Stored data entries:

◇ ◇ ◇ ◇

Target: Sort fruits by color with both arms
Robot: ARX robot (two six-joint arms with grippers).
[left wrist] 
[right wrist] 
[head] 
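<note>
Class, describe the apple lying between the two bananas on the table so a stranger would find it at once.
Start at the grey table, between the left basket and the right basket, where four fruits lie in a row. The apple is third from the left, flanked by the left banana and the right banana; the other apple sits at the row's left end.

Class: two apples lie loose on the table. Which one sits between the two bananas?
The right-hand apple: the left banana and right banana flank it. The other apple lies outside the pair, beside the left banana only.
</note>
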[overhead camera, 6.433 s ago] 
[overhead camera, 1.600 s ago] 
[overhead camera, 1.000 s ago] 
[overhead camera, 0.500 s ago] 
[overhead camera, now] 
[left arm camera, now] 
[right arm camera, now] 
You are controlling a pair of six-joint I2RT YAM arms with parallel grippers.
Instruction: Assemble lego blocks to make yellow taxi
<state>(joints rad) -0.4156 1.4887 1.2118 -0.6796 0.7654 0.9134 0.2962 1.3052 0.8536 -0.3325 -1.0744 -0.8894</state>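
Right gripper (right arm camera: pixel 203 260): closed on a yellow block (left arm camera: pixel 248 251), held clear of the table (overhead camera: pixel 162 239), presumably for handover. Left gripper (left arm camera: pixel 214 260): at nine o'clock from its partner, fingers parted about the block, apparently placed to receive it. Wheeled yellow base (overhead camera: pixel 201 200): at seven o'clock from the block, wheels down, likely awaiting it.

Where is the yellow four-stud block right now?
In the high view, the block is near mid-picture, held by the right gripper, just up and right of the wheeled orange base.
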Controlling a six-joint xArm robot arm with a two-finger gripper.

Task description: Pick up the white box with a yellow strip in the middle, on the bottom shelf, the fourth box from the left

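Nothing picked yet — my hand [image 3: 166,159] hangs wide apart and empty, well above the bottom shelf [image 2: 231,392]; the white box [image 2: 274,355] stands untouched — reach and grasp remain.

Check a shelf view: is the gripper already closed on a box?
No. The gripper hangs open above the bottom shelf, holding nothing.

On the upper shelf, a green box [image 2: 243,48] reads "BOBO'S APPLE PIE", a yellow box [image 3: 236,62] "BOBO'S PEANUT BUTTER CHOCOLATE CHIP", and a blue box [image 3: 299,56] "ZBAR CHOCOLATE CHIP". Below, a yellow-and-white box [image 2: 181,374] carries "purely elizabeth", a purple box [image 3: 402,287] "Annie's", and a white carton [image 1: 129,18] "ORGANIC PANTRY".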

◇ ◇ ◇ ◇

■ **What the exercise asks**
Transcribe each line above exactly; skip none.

■ **Exercise output**
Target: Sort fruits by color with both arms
Robot: ARX robot (two six-joint arms with grippers).
[left wrist] 
[right wrist] 
[head] 
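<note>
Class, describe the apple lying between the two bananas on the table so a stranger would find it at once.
Start at the grey table, between the left basket and the right basket, where four fruits lie in a row. The apple is third from the left, flanked by the left banana and the right banana; the other apple sits at the row's left end.

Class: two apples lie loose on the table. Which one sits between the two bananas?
The right-hand apple: the left banana and right banana flank it. The other apple lies outside the pair, beside the left banana only.
</note>
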[overhead camera, 6.433 s ago] 
[overhead camera, 1.600 s ago] 
[overhead camera, 1.000 s ago] 
[overhead camera, 0.500 s ago] 
[overhead camera, now] 
[left arm camera, now] 
[right arm camera, now] 
You are controlling a pair of six-joint I2RT YAM arms with parallel grippers.
Instruction: Assemble lego blocks to make yellow taxi
<state>(joints rad) -0.4156 1.4887 1.2118 -0.6796 0.7654 0.9134 0.2962 1.3052 0.8536 -0.3325 -1.0744 -0.8894</state>
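Right gripper (right arm camera: pixel 203 260): closed on a yellow block (left arm camera: pixel 248 251), held clear of the table (overhead camera: pixel 162 239), presumably for handover. Left gripper (left arm camera: pixel 214 260): at nine o'clock from its partner, fingers parted about the block, apparently placed to receive it. Wheeled yellow base (overhead camera: pixel 201 200): at seven o'clock from the block, wheels down, likely awaiting it.

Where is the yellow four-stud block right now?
In the high view, the block is near mid-picture, held by the right gripper, just up and right of the wheeled orange base.
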Controlling a six-joint xArm robot arm with a two-finger gripper.

Task description: Pick up the white box with a yellow strip in the middle, on the bottom shelf, the fourth box from the left

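Nothing picked yet — my hand [image 3: 166,159] hangs wide apart and empty, well above the bottom shelf [image 2: 231,392]; the white box [image 2: 274,355] stands untouched — reach and grasp remain.

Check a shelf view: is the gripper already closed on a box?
No. The gripper hangs open above the bottom shelf, holding nothing.

On the upper shelf, a green box [image 2: 243,48] reads "BOBO'S APPLE PIE", a yellow box [image 3: 236,62] "BOBO'S PEANUT BUTTER CHOCOLATE CHIP", and a blue box [image 3: 299,56] "ZBAR CHOCOLATE CHIP". Below, a yellow-and-white box [image 2: 181,374] carries "purely elizabeth", a purple box [image 3: 402,287] "Annie's", and a white carton [image 1: 129,18] "ORGANIC PANTRY".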

This finishes the output.